Diffusion Models Without Attention (2311.18257v1)

Published 30 Nov 2023 in cs.CV and cs.LG

Abstract: In recent advancements in high-fidelity image generation, Denoising Diffusion Probabilistic Models (DDPMs) have emerged as a key player. However, their application at high resolutions presents significant computational challenges. Current methods, such as patchifying, expedite processes in UNet and Transformer architectures but at the expense of representational capacity. Addressing this, we introduce the Diffusion State Space Model (DiffuSSM), an architecture that supplants attention mechanisms with a more scalable state space model backbone. This approach effectively handles higher resolutions without resorting to global compression, thus preserving detailed image representation throughout the diffusion process. Our focus on FLOP-efficient architectures in diffusion training marks a significant step forward. Comprehensive evaluations on both ImageNet and LSUN datasets at two resolutions demonstrate that DiffuSSMs are on par or even outperform existing diffusion models with attention modules in FID and Inception Score metrics while significantly reducing total FLOP usage.

PDF HTML Abstract

In recent times, the field of artificial intelligence has seen remarkable progress in generating high-quality images using generative models. A prominent type of generative model that has gained significant attention is the Denoising Diffusion Probabilistic Model (DDPM). DDPMs are known for transforming simple patterns of noise into intricate images by iteratively refining their details. Despite their success, a major challenge facing DDPMs is the vast computational resources they require, especially when generating high-resolution images. This is mainly due to the use of self-attention mechanisms, which, although powerful, increase computational demands substantially.

In light of this computational bottleneck, the introduction of the Diffusion State Space Model (DIFFUSSM) presents a groundbreaking development in diffusion-based image generation. DIFFUSSM operates without depending on the attention mechanisms that have been a staple in most high-performing DDPMs. Instead, it utilizes a gated state space model as its backbone, which is capable of processing detailed image data efficiently.

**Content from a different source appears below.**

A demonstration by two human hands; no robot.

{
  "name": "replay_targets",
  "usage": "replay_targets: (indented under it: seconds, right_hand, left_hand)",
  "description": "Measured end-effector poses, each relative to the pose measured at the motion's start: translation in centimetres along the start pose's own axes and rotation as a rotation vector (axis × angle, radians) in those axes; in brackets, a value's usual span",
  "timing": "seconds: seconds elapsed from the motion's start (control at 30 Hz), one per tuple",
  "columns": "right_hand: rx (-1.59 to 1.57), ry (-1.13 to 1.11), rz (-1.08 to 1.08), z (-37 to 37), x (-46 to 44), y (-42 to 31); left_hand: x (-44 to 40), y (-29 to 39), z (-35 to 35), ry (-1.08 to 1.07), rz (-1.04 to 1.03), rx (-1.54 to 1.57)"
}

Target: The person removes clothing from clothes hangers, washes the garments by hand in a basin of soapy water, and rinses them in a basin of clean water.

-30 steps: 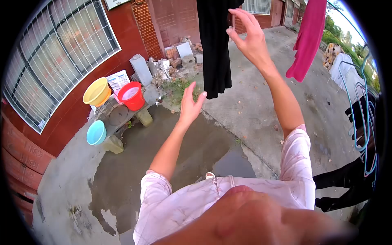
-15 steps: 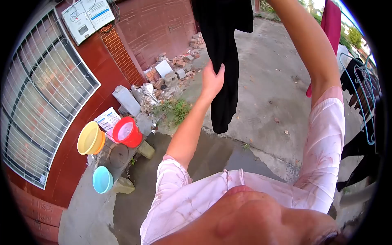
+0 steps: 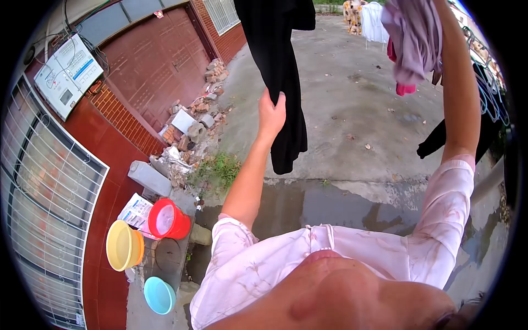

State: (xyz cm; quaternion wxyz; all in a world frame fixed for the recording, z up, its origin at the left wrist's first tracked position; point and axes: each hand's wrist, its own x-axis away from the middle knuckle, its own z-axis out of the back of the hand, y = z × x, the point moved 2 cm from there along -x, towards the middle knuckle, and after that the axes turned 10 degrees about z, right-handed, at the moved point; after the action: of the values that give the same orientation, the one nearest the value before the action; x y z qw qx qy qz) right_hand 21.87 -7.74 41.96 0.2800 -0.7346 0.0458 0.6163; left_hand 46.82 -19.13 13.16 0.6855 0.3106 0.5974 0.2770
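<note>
A long black garment (image 3: 289,104) hangs down from the top edge of the head view; its upper part is cut off. My left hand (image 3: 271,116) is closed around the edge of its long hanging part, thumb on the near side. On the right my right arm reaches up past the top edge, so the hand itself is out of the picture. Beside that forearm hangs a bunched lavender cloth (image 3: 413,41), with a bright pink cloth (image 3: 406,88) partly hidden behind it.
Blue hangers (image 3: 489,96) and dark clothes hang at the far right. A white garment (image 3: 374,23) hangs farther back. On the left stand a red bucket (image 3: 175,220), a yellow basin (image 3: 122,246) and a light-blue basin (image 3: 159,295). Rubble (image 3: 195,132) lies along the wall; wet concrete is below me.
The view has swung, bringing the lavender cloth and white garment into sight. My right arm now stands more upright and farther right. My left hand keeps its hold on the black garment.
</note>
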Motion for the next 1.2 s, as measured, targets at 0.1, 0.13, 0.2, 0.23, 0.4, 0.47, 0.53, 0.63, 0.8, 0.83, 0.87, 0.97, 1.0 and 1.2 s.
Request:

What sets DIFFUSSM apart from its predecessors is its elimination of the need for attention mechanisms and its avoidance of global representation compression practices such as patchification or multi-scale layers, which often lead to a loss of spatial detail and structural integrity of the generated images.

DIFFUSSM's approach is both efficient and scalable, capable of generating high-resolution, photorealistic images while maintaining the finer details throughout the diffusion process. This is achieved by employing a structure that alternates between long-range state space model cores and strategically designed feed-forward networks, arranged in an hourglass shape. The design targets the asymptotic complexity of the sequence as well as the practical efficiency of the network.

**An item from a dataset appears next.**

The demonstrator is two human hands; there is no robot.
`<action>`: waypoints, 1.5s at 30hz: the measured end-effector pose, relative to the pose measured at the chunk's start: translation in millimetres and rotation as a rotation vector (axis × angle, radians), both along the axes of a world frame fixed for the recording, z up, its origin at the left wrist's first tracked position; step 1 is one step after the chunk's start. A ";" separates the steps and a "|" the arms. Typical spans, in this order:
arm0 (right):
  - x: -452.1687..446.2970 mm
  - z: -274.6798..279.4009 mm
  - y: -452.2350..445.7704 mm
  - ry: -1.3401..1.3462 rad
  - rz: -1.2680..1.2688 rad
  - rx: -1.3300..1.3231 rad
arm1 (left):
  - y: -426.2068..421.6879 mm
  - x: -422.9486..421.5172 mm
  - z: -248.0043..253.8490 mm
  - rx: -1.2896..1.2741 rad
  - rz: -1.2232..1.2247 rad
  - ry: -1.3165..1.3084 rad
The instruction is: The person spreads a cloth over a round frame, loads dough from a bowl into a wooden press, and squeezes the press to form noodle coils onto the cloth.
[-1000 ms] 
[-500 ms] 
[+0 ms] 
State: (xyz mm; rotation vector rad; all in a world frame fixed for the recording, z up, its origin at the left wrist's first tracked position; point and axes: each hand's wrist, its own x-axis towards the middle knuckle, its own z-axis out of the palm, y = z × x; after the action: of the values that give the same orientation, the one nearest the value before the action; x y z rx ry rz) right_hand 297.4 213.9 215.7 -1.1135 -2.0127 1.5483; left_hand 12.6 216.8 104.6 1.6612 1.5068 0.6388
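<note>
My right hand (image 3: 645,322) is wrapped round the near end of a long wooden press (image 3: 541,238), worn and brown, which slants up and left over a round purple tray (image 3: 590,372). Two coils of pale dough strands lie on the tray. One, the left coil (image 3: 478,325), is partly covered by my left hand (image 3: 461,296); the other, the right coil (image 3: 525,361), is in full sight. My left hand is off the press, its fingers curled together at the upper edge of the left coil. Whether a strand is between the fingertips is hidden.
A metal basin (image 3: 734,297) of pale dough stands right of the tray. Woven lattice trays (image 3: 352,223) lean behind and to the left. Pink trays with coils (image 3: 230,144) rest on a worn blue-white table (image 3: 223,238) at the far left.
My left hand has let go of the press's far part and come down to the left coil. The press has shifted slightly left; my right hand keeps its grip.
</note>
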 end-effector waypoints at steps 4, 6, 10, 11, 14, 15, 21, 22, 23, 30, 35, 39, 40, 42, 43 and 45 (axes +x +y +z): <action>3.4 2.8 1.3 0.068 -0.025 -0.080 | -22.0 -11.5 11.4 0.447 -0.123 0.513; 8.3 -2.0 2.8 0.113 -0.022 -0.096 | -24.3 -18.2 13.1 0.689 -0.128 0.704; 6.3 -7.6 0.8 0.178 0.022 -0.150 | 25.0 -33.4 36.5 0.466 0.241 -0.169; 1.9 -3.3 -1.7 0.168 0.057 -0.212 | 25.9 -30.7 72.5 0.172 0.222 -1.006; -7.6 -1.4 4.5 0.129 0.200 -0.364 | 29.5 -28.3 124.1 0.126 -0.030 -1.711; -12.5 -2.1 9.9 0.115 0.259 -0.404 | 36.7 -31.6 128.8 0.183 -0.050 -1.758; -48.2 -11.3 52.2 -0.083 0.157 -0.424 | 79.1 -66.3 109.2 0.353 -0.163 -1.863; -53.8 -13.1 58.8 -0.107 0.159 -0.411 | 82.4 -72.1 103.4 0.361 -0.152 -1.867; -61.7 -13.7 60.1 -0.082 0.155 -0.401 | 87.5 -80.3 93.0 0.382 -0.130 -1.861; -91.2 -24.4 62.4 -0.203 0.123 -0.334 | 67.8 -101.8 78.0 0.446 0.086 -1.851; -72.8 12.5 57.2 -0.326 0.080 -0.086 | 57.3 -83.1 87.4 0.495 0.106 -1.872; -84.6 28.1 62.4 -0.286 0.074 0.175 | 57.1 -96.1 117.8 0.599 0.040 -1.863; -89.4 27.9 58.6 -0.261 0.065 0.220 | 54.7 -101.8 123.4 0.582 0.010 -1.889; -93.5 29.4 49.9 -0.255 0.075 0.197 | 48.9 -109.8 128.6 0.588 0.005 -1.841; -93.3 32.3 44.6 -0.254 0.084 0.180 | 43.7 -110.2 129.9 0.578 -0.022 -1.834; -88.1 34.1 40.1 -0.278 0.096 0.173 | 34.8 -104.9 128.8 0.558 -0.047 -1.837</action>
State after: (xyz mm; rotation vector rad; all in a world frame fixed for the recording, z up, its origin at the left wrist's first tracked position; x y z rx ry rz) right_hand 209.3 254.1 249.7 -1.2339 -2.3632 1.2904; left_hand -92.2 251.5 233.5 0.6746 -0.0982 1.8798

To put DIFFUSSM to the test, comprehensive evaluations were conducted on well-known datasets such as ImageNet and LSUN. The performance on both datasets confirmed that DIFFUSSM is either on par or surpasses existing diffusion models in various resolutions when measured using the Frechet Inception Distance (FID) and Inception Score metrics, while simultaneously reducing total floating-point operation (FLOP) usage significantly.

Moreover, this newly proposed architecture fosters further exploration into longer-range and higher-fidelity applications beyond image generation. Examples include audio, video, or 3D modeling, where efficient handling of long sequences is crucial. The removal of the self-attention bottleneck in diffusion models by DIFFUSSM points towards an array of future possibilities in generative model applications.

In summary, DIFFUSSM stands as an innovative leap in the efficient and scalable generation of high-resolution images, marking significant progress in the field of generative models without relying on attention mechanisms. This not only enhances computational efficiency but also maintains, if not improves, the quality of the generative process.